The FTLDc-PPA sum score

Tests covering the different language domains were chosen to be included in the PPA sum score. An important relevant factor, besides a significant decline, was seen in the time required to perform the tests. We aimed for a performance time between 30 and 40 min for the whole sum score. As already mentioned in the Methods section, we included tests covering word and sentence comprehension, naming, reading and writing abilities, verbal working memory capacity, semantic and phonemic retrieval, as well as spontaneous speech competence. The final sum score is presented either as raw data (unbalanced version), meaning a simple summation of test results (best 223 points), and as a weighted presentation of test results (balanced version) in which all speech domains have a similar representation (best 400 points, see Methods section).

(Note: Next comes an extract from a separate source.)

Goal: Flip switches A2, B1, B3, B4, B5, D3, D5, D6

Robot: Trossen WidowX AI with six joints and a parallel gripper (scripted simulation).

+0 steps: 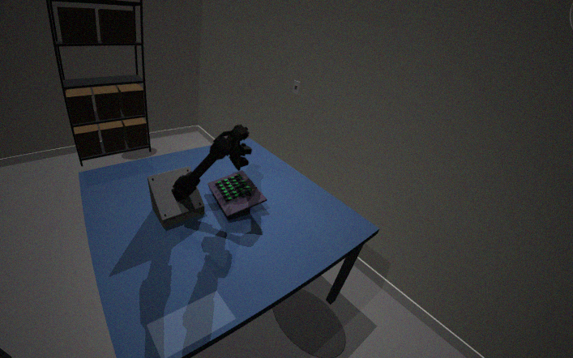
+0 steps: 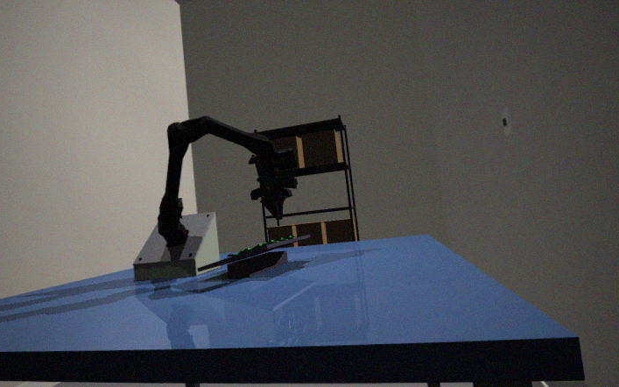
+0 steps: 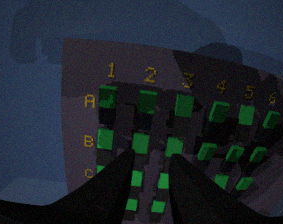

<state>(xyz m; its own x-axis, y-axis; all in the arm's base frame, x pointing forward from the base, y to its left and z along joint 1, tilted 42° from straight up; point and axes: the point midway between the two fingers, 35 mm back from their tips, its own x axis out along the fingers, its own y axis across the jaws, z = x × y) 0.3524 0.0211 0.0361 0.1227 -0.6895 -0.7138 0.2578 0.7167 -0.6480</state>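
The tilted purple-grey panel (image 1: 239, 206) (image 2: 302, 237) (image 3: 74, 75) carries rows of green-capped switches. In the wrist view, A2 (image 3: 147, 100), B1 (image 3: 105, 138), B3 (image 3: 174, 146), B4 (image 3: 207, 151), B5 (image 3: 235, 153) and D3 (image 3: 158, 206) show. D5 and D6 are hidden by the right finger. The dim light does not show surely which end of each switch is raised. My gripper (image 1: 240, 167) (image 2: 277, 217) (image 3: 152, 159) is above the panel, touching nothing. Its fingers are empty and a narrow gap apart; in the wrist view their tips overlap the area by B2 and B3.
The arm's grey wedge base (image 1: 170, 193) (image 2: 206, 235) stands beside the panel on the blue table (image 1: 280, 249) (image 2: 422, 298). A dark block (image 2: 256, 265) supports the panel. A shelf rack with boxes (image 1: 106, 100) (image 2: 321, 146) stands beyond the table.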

Figure 2 shows the results observed for the balanced score version, depending on the PPA diagnosis. There was a highly significant decline in the sum scores within 1 year for all PPA subgroups with one exception in the svPPA group for the unbalanced score. The decline rate did not differ between the three subgroups and neurologically healthy controls showed no significant change. A significant correlation between education and both sum score variants was found, with an association between better performance and higher education level (r = 0.33, p = 0.007 for the unbalanced score and r = 0.43, p < 0.001 for the balanced version). All other demographic variables, including age at baseline, disease duration, and age at onset of disease, proved to be uncorrelated. Internal consistency of both sum score variants was satisfying (Cronbachs αbalanced score = 0.810, Cronbachs αunbalanced score = 0.802).
Figure 2
Fig. 2

Balanced FTLDc PPA score results within 1 year. Balanced FTLDc-PPA sum scores at baseline (v1) and at follow-up of 1 year (v2). Boxes show the 25–75% percentile range with median, and whiskers indicate minimum and maximum. *Significant changes within 1 year, calculated via paired t tests are indicated by brackets (healthy controls (HC): p = 0.780; nonfluent variant primary progressive aphasia (nfvPPA): p = 0.002; semantic variant primary progressive aphasia (svPPA): p = 0.016; logopenic variant primary progressive aphasia (lvPPA): p = 0.001)

Correlations between sum score and clinical rating scale decline (controlling for education) showed no significant association. However, correlating both values at baseline status, again controlling for education, showed noteworthy relationships (all p < 0.001) with r unbalanced score  = –0.63 and r balanced score  = –0.64 for the CDR, and r unbalanced score  = –0.62 and r balanced score  = –0.63 for the FTLD-CDR.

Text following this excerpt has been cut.